Is this IT?
By Modesto P. Sa-onoy The world found some hope when Pfizer Inc. said on Monday its “experimental vaccine was more than 90% effective in preventing COVID-19 based on initial data from a large study, a major victory in the fight against the pandemic.” Is this the vaccine that will put an end to this

By Staff Writer
By Modesto P. Sa-onoy
The world found some hope when Pfizer Inc. said on Monday its “experimental vaccine was more than 90% effective in preventing COVID-19 based on initial data from a large study, a major victory in the fight against the pandemic.”
Is this the vaccine that will put an end to this pandemic and restore our lives without the constant fear of being infected by the coronavirus?
Pfizer and German partner BioNTech SE are the first drugmakers to show “successful data from a large-scale clinical trial of a coronavirus vaccine,” the report said.
Florian Krammer, Professor at the Department of Microbiology, Icahn School of Medicine at Mount Sinai, USA, commented that “These are fantastic results.

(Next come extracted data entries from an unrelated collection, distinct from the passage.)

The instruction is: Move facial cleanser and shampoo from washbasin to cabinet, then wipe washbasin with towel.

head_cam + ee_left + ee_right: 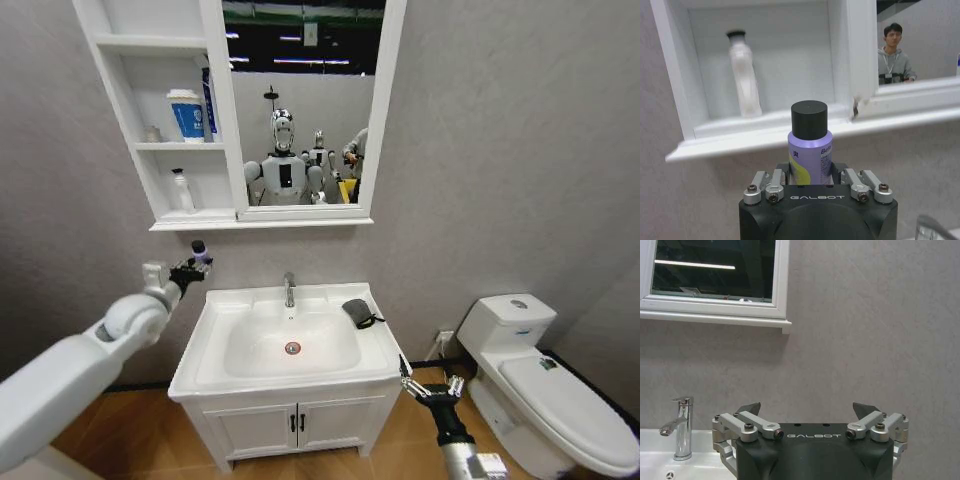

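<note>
Progress looks to be about halfway through the moving stage. The left gripper (pixel 190 268) is raised left of the washbasin (pixel 215 345), just below the cabinet (pixel 128 95), its fingers clamped on a purple bottle (pixel 810 155) with a black cap; I cannot read enough of the label to say whether it is the cleanser or the shampoo. From the left wrist view the bottle stands upright, near the front edge of the lowest shelf (pixel 735 125) and not yet on it.

A white bottle (pixel 181 190) already stands on that lowest shelf, near the left wall, possibly the first item delivered. A blue-and-white container (pixel 187 115) sits on the middle shelf above.

The washbasin carries the chrome tap (pixel 289 290) at the far rim and the towel (pixel 357 312) at the far right corner, apparently untouched. So placing the purple bottle remains, then the whole wiping step.

The right gripper (pixel 432 387) hangs low at the near right corner of the basin, fingers spread and holding nothing.
</note>
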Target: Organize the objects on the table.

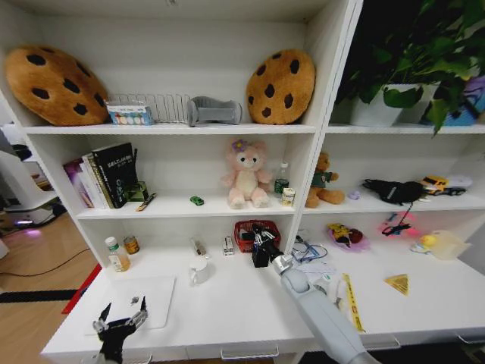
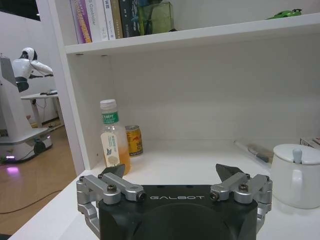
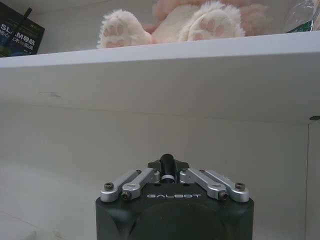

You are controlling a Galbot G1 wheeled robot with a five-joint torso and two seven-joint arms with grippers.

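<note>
- right gripper, jaws pinching a black pen, raised near the red basket; judged: lower it gently, release low
- left gripper, jaws spread, waits at the table edge
</note>
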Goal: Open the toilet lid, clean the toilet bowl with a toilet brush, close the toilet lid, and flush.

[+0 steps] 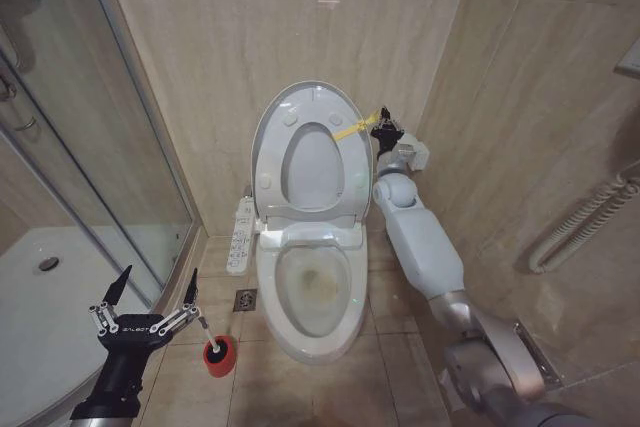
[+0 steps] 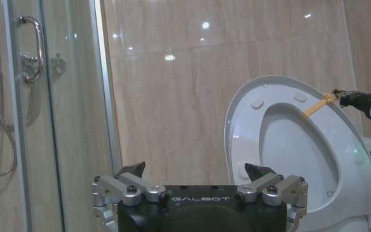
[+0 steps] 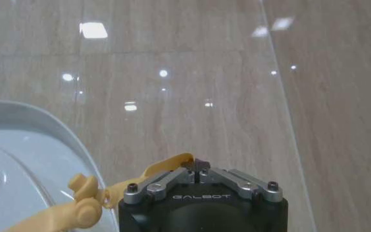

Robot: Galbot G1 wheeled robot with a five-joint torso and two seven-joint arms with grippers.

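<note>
Head view: right claw [image 1: 383, 127] pinching upright toilet lid's [image 1: 300, 112] ribbon [image 1: 349, 131].

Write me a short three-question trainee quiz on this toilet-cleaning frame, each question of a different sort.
1. True or false: the toilet lid is raised against the wall.
2. Multiple choice: the right end effector is shut on what? A) the toilet brush B) the yellow ribbon at the lid's edge C) the shower door handle
3. Fill in: the toilet brush stands in a red ____ on the floor, near the open left end effector.

Key:
1. True; the toilet bowl lies uncovered below it.
2. B
3. holder
</note>
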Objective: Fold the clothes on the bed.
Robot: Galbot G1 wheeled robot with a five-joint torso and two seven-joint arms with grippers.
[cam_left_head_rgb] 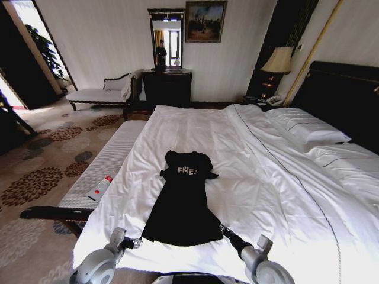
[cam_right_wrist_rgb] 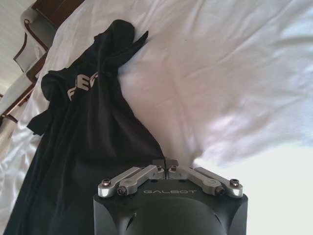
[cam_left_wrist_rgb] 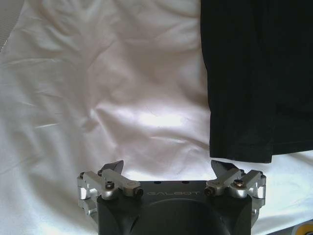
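White bed (cam_left_head_rgb: 260, 177): clothes (cam_left_head_rgb: 180, 207) hem pinched in closed right claw (cam_right_wrist_rgb: 167, 170), beside wide-open left claw (cam_left_wrist_rgb: 168, 169).

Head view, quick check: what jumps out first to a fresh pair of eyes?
The black garment with white lettering lies spread on the white bed, near its foot edge. The right gripper is shut on the garment's hem corner; the left gripper hovers open beside the opposite hem corner. A water bottle rests on the bench alongside.
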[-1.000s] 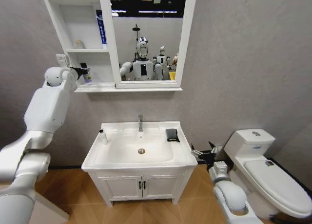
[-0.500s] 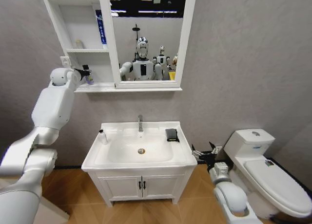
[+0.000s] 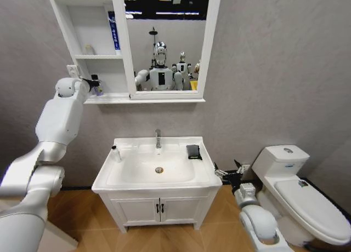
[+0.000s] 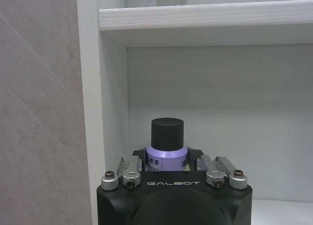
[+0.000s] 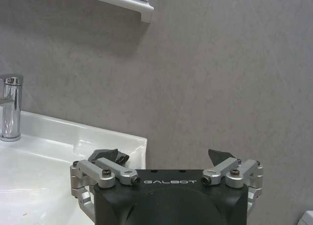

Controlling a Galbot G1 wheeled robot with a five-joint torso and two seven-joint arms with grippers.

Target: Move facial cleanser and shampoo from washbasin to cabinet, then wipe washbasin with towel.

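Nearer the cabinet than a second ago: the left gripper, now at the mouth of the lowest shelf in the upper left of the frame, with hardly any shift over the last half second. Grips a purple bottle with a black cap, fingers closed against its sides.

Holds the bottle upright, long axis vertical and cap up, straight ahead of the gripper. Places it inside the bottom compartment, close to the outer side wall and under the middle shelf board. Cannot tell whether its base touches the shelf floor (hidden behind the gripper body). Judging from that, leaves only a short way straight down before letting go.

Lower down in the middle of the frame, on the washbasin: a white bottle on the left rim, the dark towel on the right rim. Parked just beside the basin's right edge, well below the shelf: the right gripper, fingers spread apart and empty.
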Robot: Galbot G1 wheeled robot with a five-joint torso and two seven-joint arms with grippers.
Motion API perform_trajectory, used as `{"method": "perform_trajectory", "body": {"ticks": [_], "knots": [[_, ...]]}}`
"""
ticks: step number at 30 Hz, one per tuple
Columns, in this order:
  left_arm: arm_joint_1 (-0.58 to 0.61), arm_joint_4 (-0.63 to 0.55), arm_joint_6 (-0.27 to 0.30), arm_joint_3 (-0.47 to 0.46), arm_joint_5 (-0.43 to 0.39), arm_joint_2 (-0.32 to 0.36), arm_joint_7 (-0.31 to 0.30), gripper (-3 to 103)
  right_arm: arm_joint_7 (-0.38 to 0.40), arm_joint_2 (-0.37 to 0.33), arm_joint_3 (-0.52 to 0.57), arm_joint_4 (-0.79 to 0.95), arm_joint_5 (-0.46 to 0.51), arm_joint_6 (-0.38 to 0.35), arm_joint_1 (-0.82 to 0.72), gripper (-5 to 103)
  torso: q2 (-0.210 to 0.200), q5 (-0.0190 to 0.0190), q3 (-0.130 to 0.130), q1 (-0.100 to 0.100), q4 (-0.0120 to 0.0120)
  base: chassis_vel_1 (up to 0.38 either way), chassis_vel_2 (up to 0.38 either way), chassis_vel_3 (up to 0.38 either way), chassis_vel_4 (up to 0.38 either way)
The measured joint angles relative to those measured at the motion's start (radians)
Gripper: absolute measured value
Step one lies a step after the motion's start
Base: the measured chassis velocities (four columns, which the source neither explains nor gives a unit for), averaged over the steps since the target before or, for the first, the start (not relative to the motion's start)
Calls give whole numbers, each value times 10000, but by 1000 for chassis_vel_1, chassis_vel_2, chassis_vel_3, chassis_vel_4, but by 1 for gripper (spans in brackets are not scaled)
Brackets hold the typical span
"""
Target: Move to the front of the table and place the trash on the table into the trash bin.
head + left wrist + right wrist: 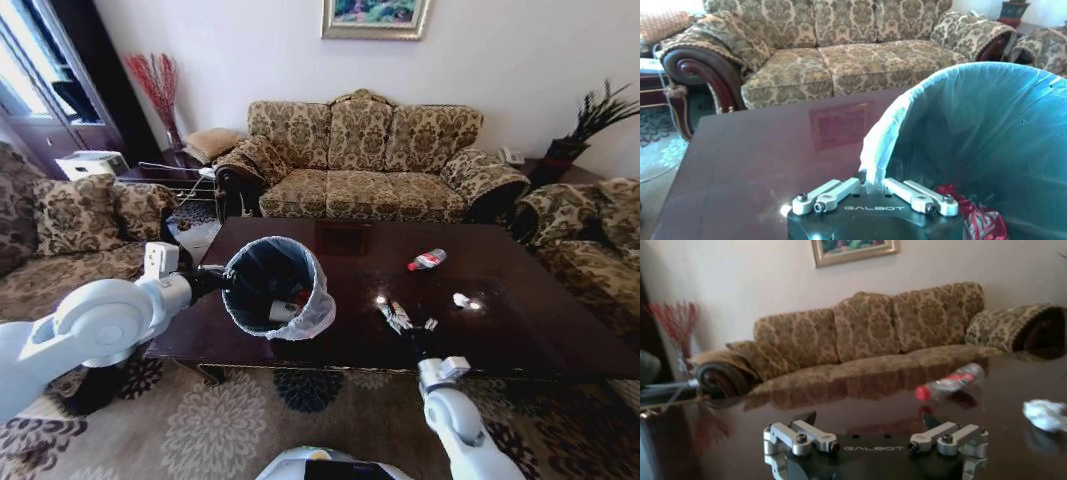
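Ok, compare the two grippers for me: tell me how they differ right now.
The left gripper is shut on the trash bin, pinching its bag-lined rim and holding it over the table's left part; the right gripper is open and holds nothing. The left gripper reaches in from the side at the bin, while the right gripper sits low at the table's front edge, facing the bottle and crumpled paper. Both are the same dark make with silver linkages.

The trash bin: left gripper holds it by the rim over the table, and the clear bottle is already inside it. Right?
Not quite. The left gripper does hold the trash bin by its rim, but the clear bottle lies on the table, as the head view shows.
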Motion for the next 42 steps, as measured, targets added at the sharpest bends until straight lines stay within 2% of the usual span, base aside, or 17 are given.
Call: {"method": "perform_trajectory", "body": {"ticks": [8, 12, 13, 15, 17, 18, 20, 23, 24, 26, 29, 30, 32, 39, 40, 41, 42], "knots": [[60, -13, -65, 29, 86, -45, -4, 0, -54, 127, -349, -1871, -5, 140, 810, 101, 0, -15, 0, 0, 18, 0, 0, 0, 0], [88, -48, -69, 30, 96, -48, -2, 0, -47, 223, -465, -2232, 56, 186, 1044, 90, 0, -8, 0, -1, 8, 0, 0, 0, 0], [93, -39, -70, 30, 98, -48, -1, 0, -34, 243, -490, -2238, 62, 197, 1080, 85, 0, 1, 0, 0, 4, 0, 0, 0, 0], [105, -15, -75, 30, 122, -47, 3, 0, -30, 238, -494, -2246, 63, 209, 1106, 74, 0, -7, 0, 0, 2, 0, 0, 0, 0], [112, 1, -77, 30, 137, -47, 7, 0, -32, 231, -498, -2248, 64, 222, 1109, 74, 0, -7, 0, 0, 3, 0, 0, 0, 0], [117, 20, -77, 31, 153, -48, 11, 0, -45, 207, -509, -2248, 67, 249, 1104, 63, 0, -8, 0, 0, 7, 0, 0, 0, 0], [119, 36, -77, 32, 167, -50, 17, 0, -50, 197, -512, -2239, 68, 264, 1094, 63, 0, -11, 0, 0, 9, 0, 0, 0, 0], [135, 74, -79, 33, 238, -69, 60, 0, -60, 189, -516, -2121, 68, 302, 1017, 47, 0, -10, -1, -1, 11, 0, 0, 0, 0], [135, 74, -79, 33, 238, -69, 60, 0, -60, 189, -516, -2121, 68, 302, 1017, 47, 0, -10, -1, -1, 11, 0, 0, 0, 0], [160, 79, -86, 35, 269, -84, 90, 0, -63, 191, -526, -1995, 69, 318, 941, 36, 0, -8, -1, -1, 8, 0, 0, 0, 0], [167, 79, -90, 35, 278, -91, 97, 0, -63, 199, -527, -1948, 69, 322, 919, 36, 0, -7, 0, -1, 7, 0, 0, 0, 0], [190, 82, -101, 36, 307, -99, 109, 0, -54, 215, -528, -1875, 70, 337, 892, 25, 0, -8, -1, 0, 8, 0, 0, 0, 0], [208, 86, -103, 37, 331, -112, 127, 0, -30, 239, -525, -1814, 62, 352, 847, 14, 0, -8, -1, 0, 9, 0, 0, 0, 0], [314, 86, -110, 37, 453, -178, 159, 0, -273, 244, -495, -1356, 214, 678, 460, -2, 1, -8, 0, -1, 6, 0, 0, 0, 0], [345, 88, -119, 37, 504, -184, 178, 0, -865, 257, -360, -1242, 456, 1082, 401, 2, 2, -8, -1, -1, 7, 0, 0, 0, 0], [353, 91, -126, 37, 519, -184, 187, 0, -1095, 265, -269, -1191, 532, 1241, 401, 7, 3, -9, -1, -1, 7, 0, 0, 0, 0], [353, 91, -126, 37, 519, -184, 187, 0, -1095, 265, -269, -1191, 532, 1241, 401, 7, 3, -9, -1, -1, 7, 0, 0, 0, 0]]}}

The efficacy could be higher than expected, and this probably means that – at least in the U.S. – there will be an application for approval very soon. Of course, it would be better to see age-specific data, but I suspect that these will be published soon. Frankly, this is the best news I have received since January 10.”
Indeed it is “the best news” for all who had been made to believe that there is no cure to the disease and plunged the world into a sense of hopelessness. The fear had rendered people to be submissive to whatever the government commanded. We voluntarily surrendered our rights even to protest.
On the other hand, Marylyn Addo, Head of Tropical Medicine Section, University Medical Center Eppendorf (Uke), Hamburg, Germany was reported to have said, “These are interesting first signals, but again they are only communicated in press releases. Primary data are not yet available and a peer-reviewed publication is still pending. We still have to wait for the exact data before we can make a final assessment. At present, there are still few details about the exact data, for example regarding different age groups and in which groups the 94 cases occurred exactly.”
That is also the comment of many people, though hopeful, because until the drug is approved by the authorities and granted license for the treatment of the virus, the Pfizer vaccine remains a “news report.”
The AFP report last November 9 in Paris confirmed the story and cited the claim that “protection in patients was achieved seven days after the second of two doses, and 28 days after the first, according to preliminary findings.”
Last August Pfizer announced that it had entered into “a multi-year agreement with Gilead Services “to manufacture and supply Gilead’s investigational antiviral remdesivir”. Last month Gilead announced that remdesivir was successful and the world immediately accepted this drug. Now Pfizer has presented a new one, and until it has been licensed, the vaccine will remain unavailable.
Will this new drug replace remdesivir as the hope for a cure or another false alarm? We hope not.
However, the company said that “In keeping with guidance from the Food and Drug Administration, the companies will not file for an emergency use authorization to distribute the vaccine until they reach another milestone: when half of the patients in their study have been observed for any safety issues for at least two months following their second dose. Pfizer expects to cross that threshold in the third week of November.”
Till then we wait and but now we see hope amidst our fears.
Based on supply projections, the companies said they expect to supply up to 50 million vaccine doses globally in 2020, and up to 1.3 billion doses in 2021.
Philippine health authorities say that in the event this vaccine receives authorization, the government has already made plans for securing its supply.
Some sectors claim that the vaccine may not come as quickly as we hope. The pandemic has become a political tool and special interest groups have their own “vaccine” and may try to impede the fast approval of the Pfizer drug.
There is dampening news for us. According to a report in Tokyo, “With tropical heat, remote island communities and a dearth of ultra-cold freezers, many Asian countries aren’t betting on Pfizer’s experimental vaccine solving their COVID-19 crisis any time soon.”
The World Health Organization commented that the report is encouraging but was not clearly enthusiastic and the process for its universal news may take some months more.
Anyway, we have some hope for the New Year.